In 2021, PCI-SIG® released the latest version of the PCI Express® specification PCIe® 6.0. PCIe 6.0 has a raw data rate of 64 GT/s and double the bandwidth of PCIe 5.0 (32GT/s) to meet industry demand for a high-speed, low latency interconnect. It is a scalable interconnect solution for data-intensive markets like data centers, AI/ML, high-performance computing (HPC), and automotive.
In our recent blog, PCI Express Surges Forward: High Bandwidth Interconnect with PCIe 6.0 we talked about the changes that are introduced in PCIe 6.0. In this blog we will discuss the Forward Error Correction (FEC) mechanism in PCIe 6.0, why it is required, and what verification solution Synopsys offers to cover this feature.
What is PAM-4?
PCIe 6.0 uses PAM-4 signaling at 64GT/s data rate instead of non-return-to-zero (NRZ) signaling which is used at lower data rates. This means transmitted and received signals will now have four distinct voltage level (2-bit) encodings in a unit interval resulting in three eyes. This is because NRZ signaling at 64GT/s would result in the increased Nyquist rate of 32GHz at which point the channel loss could be huge; therefore, PAM-4 is used at 64GT/s to reduce the channel loss as it has the same Nyquist rate (16GHz) as 32GT/s data rate.
However, this comes with a trade-off as the eye height and eye width are reduced which makes it susceptible to errors at the receiver. It is expected that the errors occur in bursts in a lane and some amount of correlation across the lanes is also expected. So, the bit error rate (BER) associated with PAM-4 signaling is expected to be much higher than the 10^-12 target of the lower data rates.
Why FEC is required and how it is done?
FEC is used to mitigate high BER in the data stream. Since FEC works on fixed code size, FLITs are used to transmit the TLPs and DLPs in the data stream. The latency and complexity of the FEC increase exponentially with the number of bytes to be corrected. To keep the latency (<2ns) and complexity low, a lightweight FEC is used which can correct a single byte error. This is coupled with a strong cyclic redundancy check (CRC) for error detection to produce a high-reliability result. Additionally, precoding can be used to minimize the errors in a burst.
A FLIT is 256 bytes in size with 236 bytes for TLPs, 6 bytes for DLPs, 8 bytes for CRC, and 6 bytes for error checking and correcting (ECC). The 8 bytes of CRC protect the TLP and DLP bytes, but not the ECC bytes. The 6 bytes of ECC protect the entire FLIT including CRC bytes.
The FEC code is 3-way interleaved as shown in the table below. Each color represents an ECC group with the bytes marked in the same color. Thus, three consecutive bytes in a lane belong to three different ECC groups. Hence, a burst error of length <=16 in a lane will not impact more than one byte in each group and each ECC can correct a single byte error.

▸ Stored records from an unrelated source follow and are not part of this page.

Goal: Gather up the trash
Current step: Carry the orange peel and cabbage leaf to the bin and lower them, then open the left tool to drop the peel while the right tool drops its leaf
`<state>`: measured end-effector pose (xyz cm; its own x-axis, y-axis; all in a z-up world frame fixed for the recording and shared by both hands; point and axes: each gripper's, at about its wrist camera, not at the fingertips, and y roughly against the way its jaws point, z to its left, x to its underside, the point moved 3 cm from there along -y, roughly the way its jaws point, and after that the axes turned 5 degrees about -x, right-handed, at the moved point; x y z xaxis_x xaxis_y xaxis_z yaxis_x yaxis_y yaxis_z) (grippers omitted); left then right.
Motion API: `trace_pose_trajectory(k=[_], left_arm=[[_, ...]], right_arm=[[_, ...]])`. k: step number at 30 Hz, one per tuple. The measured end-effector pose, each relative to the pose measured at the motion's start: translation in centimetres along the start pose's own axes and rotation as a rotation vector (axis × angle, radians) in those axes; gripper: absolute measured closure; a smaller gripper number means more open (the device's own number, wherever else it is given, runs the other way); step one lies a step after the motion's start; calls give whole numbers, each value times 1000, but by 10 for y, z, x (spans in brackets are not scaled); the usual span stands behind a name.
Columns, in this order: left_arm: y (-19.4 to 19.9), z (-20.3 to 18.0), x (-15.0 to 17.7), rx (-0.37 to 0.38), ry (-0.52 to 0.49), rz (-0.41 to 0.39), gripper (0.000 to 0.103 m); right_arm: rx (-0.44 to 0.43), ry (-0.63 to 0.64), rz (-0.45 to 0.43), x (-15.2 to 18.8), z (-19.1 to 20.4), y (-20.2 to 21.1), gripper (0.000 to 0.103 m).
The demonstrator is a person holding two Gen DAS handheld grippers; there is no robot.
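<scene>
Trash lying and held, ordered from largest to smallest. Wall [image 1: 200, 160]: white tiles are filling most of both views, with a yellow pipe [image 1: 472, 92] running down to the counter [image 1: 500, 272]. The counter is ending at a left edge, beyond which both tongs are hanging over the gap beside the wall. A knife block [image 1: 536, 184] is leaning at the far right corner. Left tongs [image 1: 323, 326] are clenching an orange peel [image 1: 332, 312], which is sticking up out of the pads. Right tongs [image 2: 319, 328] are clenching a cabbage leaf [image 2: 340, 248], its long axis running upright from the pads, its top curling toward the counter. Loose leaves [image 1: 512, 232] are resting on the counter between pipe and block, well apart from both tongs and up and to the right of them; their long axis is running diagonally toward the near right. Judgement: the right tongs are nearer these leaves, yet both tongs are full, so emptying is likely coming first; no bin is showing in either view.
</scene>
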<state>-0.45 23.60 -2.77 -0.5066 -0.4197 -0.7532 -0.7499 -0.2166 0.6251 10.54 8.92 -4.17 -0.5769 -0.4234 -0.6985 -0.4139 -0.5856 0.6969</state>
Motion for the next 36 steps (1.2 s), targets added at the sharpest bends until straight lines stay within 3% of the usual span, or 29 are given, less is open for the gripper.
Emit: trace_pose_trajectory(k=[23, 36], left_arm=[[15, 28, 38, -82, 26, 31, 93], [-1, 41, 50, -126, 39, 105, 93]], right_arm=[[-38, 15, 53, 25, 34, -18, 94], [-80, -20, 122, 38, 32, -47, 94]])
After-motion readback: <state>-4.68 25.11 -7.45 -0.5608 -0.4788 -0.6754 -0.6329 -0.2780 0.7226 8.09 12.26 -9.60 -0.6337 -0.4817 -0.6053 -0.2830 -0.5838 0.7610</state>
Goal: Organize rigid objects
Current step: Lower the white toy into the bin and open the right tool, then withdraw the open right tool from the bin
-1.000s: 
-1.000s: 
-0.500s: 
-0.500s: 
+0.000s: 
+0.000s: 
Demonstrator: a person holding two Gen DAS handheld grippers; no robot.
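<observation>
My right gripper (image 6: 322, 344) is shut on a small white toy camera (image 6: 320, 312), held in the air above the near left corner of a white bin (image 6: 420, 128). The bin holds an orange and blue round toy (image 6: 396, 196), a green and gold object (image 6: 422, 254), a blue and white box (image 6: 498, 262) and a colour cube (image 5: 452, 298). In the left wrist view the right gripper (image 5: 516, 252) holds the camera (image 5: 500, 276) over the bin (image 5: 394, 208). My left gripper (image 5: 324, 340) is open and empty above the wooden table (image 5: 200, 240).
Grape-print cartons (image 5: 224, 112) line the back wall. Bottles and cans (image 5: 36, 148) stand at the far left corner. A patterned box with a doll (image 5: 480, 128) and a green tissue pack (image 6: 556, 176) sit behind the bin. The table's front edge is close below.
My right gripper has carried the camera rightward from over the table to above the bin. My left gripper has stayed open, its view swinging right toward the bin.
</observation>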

Table 1: FLIT interleaving on a x16 link
At the receiver, the ECC decoders perform the correction for its corresponding code group and report the error status as needed. It is then followed by the CRC check to decide whether the received FLIT is accepted or not. If the CRC check fails, the FLIT is replayed and gets corrected.
If an uncorrectable error is detected, the CRC check will fail and results in a negative acknowledgment (NAK) and then replayed. Optimizations are possible, such as FLIT with NOP-only TLPs may not be replayed, and it is also possible to replay the error FLIT only.
Correctable & uncorrectable errors:
Below are snapshots from Synopsys Verification IP for PCIe 6.0 transcripts illustrating correctable and uncorrectable errors in the FLITs.
A correctable error is injected in the transmitted FLITs.
FEC at the link partner has corrected the error and the received FLIT is accepted.
An uncorrectable error is injected in the transmitted FLITs and expecting DUT to send a NAK.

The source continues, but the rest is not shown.